Vero. Lo Stato Islamico/ISIS è molto più pericoloso ora, gli Stati Uniti sono di nuovo lì a bombardare l’Iraq e Obama ha appena esposto la strategia “per distruggere l’IS”.

E non è tutto. Il 14 luglio 2007, alla radio, Bush avvertì anche che il ritiro dei soldati americani avrebbe permesso ai terroristi di «ottenere il controllo di vaste risorse petrolifere, che potrebbero usare per finanziare nuovi attacchi all’America».
Vero. L’ISIS ora controlla vaste risorse petrolifere, che gli rendono qualcosa come 3 milioni di dollari al giorno, secondo le stime, e lo aiutano a diventare “la più efficiente e ricca organizzazione terroristica al mondo”.
In un successivo discorso dallo studio ovale Bush aveva messo in guardia del fatto che «l’Iran potrebbe trarre vantaggio dal caos» dopo il ritiro dall’Iraq.

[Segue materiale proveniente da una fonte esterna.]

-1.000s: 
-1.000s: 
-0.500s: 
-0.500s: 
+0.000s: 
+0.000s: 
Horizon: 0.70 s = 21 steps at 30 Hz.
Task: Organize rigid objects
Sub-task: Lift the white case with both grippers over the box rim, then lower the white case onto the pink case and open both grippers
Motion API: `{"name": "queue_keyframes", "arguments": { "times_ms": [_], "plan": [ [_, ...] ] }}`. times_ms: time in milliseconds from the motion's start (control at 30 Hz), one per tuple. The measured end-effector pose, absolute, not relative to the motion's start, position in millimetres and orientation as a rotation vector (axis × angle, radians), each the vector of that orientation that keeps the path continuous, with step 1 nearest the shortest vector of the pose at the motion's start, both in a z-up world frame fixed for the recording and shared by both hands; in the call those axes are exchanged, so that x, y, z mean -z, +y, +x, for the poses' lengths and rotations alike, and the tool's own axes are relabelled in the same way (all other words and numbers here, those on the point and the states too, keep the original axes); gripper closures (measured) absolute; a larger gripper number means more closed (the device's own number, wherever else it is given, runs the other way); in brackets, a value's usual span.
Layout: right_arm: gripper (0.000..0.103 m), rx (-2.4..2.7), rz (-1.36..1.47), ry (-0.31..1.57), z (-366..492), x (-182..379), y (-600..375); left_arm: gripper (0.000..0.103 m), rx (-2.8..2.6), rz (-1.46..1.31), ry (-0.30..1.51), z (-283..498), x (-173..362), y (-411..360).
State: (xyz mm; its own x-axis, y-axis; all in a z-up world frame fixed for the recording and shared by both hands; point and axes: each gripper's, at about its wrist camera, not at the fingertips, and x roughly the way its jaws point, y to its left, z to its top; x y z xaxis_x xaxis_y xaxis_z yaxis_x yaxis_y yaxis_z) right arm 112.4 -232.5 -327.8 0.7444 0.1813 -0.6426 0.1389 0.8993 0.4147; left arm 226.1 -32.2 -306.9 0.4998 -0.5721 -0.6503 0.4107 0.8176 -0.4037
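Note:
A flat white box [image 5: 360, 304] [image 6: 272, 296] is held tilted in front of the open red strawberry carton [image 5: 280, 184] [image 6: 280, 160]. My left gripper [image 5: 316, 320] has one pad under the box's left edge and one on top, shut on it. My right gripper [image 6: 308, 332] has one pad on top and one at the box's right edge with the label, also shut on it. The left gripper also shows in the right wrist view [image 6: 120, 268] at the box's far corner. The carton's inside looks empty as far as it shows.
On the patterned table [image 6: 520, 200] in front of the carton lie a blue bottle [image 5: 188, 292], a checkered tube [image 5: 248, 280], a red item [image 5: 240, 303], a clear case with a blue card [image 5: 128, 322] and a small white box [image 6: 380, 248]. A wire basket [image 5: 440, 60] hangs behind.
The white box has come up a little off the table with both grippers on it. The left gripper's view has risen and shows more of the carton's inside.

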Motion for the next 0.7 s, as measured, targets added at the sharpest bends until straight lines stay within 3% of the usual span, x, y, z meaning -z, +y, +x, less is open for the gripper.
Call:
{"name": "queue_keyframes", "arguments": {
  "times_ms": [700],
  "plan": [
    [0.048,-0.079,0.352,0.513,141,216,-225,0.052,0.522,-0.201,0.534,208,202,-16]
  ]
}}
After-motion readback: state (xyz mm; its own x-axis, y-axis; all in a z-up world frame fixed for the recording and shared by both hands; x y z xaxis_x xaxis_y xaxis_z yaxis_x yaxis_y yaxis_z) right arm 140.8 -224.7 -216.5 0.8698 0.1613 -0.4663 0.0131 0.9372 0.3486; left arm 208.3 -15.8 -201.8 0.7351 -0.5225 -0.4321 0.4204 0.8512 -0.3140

Vero anche questo. Nella prima decade di questo settembre gli USA hanno garantito copertura aerea per combattenti sciiti sostenuti dall’Iran mentre riconquistavano la città di Amerli: il che significa che ora di fatto gli USA sono la forza aerea degli stessi combattenti sostenuti dall’Iran, responsabili di molte morti tra gli americani in Iraq.

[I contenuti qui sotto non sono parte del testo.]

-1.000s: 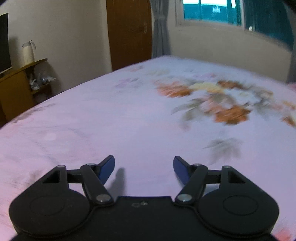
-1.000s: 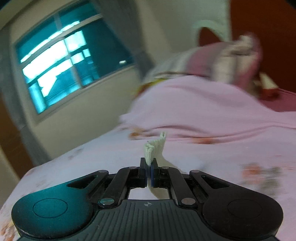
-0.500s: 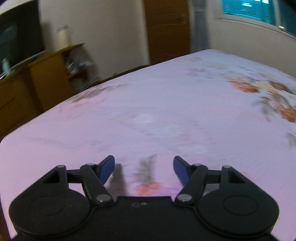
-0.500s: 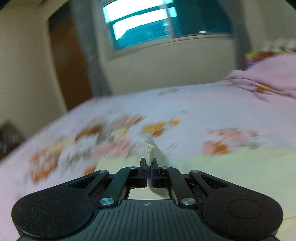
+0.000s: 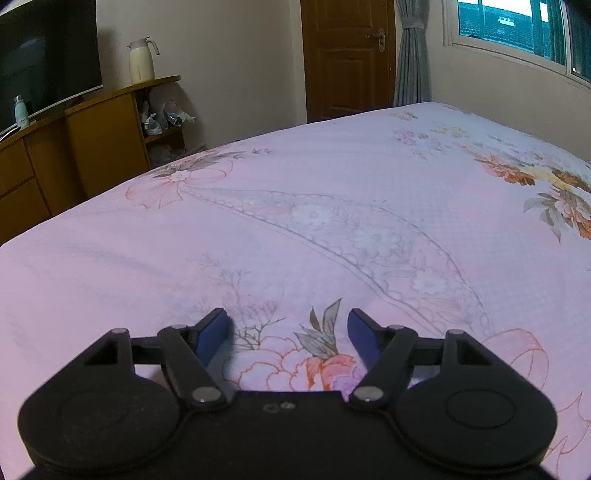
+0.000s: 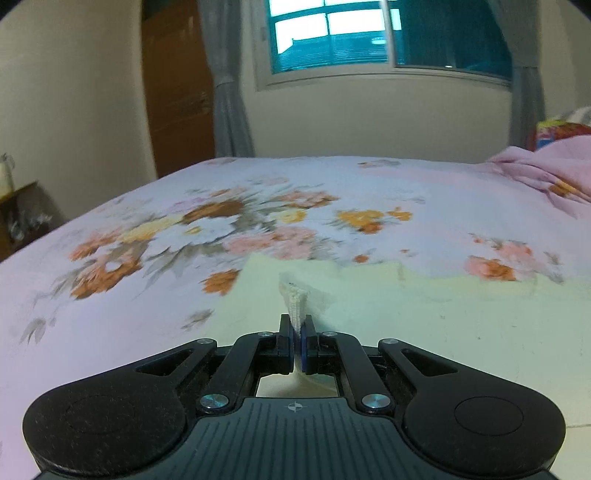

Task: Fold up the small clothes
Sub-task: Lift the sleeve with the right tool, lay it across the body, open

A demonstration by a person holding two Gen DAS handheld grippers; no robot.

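Note:
A pale yellow garment (image 6: 443,317) lies spread on the floral bed sheet (image 6: 184,236) in the right wrist view. My right gripper (image 6: 297,332) is shut on the garment's ribbed cream edge (image 6: 295,301), which sticks up between the blue pads. In the left wrist view my left gripper (image 5: 288,326) hangs low over the pink sheet (image 5: 295,221), open, with nothing between its blue pads (image 5: 212,330). The garment does not show in the left wrist view.
A wooden cabinet (image 5: 85,136) with a television (image 5: 48,55) and a white jug (image 5: 141,61) stands past the bed's left edge. A brown door (image 5: 347,55), curtain (image 5: 412,51) and window (image 6: 369,33) lie behind. A bunched pink quilt (image 6: 546,173) sits at the far right.
The right gripper swung from the pillows and quilt toward the bed's middle and came down, and the garment now lies spread on the sheet. The left gripper swept left across the bed, still open.

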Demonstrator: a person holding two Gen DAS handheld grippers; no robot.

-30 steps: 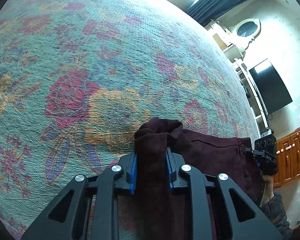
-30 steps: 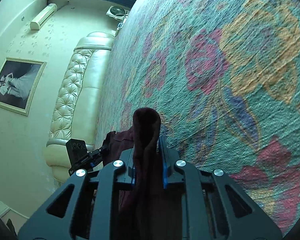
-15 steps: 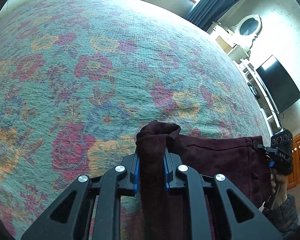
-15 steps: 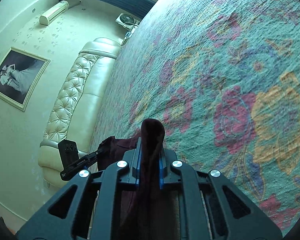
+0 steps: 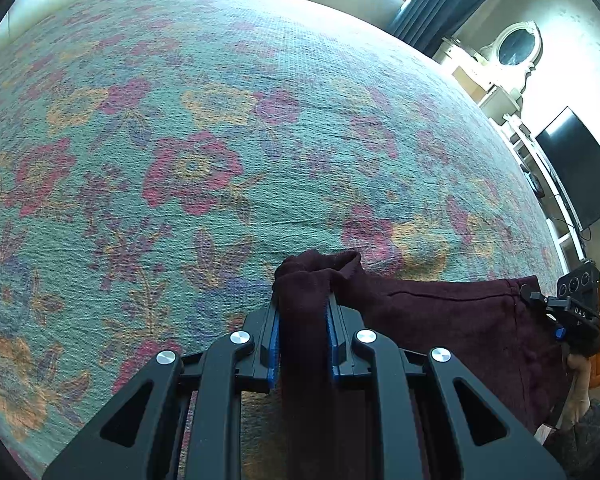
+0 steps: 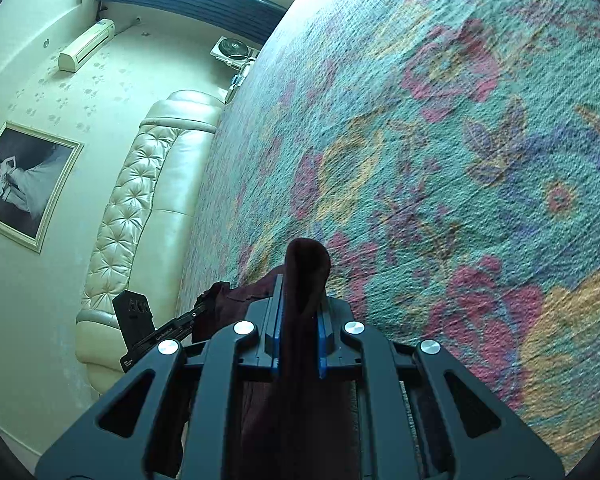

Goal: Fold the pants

Ancora. Il 24 aprile 2007, in una conferenza stampa, G.W. Bush disse che il ritiro americano «potrebbe scatenare in Iraq un caos tale da diffondersi in tutta la regione».
È ancora una volta vero. Dopo che gli Stati Uniti si sono ritirati dall’Iraq, lo Stato Islamico/ISIS si è spostato in Siria uccidendo migliaia di persone e usando il Paese come punto d’appoggio per reclutare jihadisti e pianificare la sua nuova invasione dell’Iraq.

Barack Obama sembrava aver inaugurato una nuova epoca. Un ridimensionamento dell’Imperialismo americano, sublimato nella memorabile frase durante il discorso di insediamento: «Una pace durevole non richiede una guerra perenne». Che gli aveva fruttato anche un (prematuro) Nobel per la Pace.
Invece Obama è oggi costretto — e con lui tutti noi, “l’Occidente” — a subire suo malgrado l’eredità indigesta della politica NeoCon, con annesso infausto teorema dello “scontro di civiltà”. Un albero dai frutti avvelenati, ancora capace di proiettare lunghe ombre (l’11 settembre, Bin Laden, le armi di Saddam), che fruttifica e continuerà a fruttificare ben oltre l’insediamento al potere dei NeoCon stessi.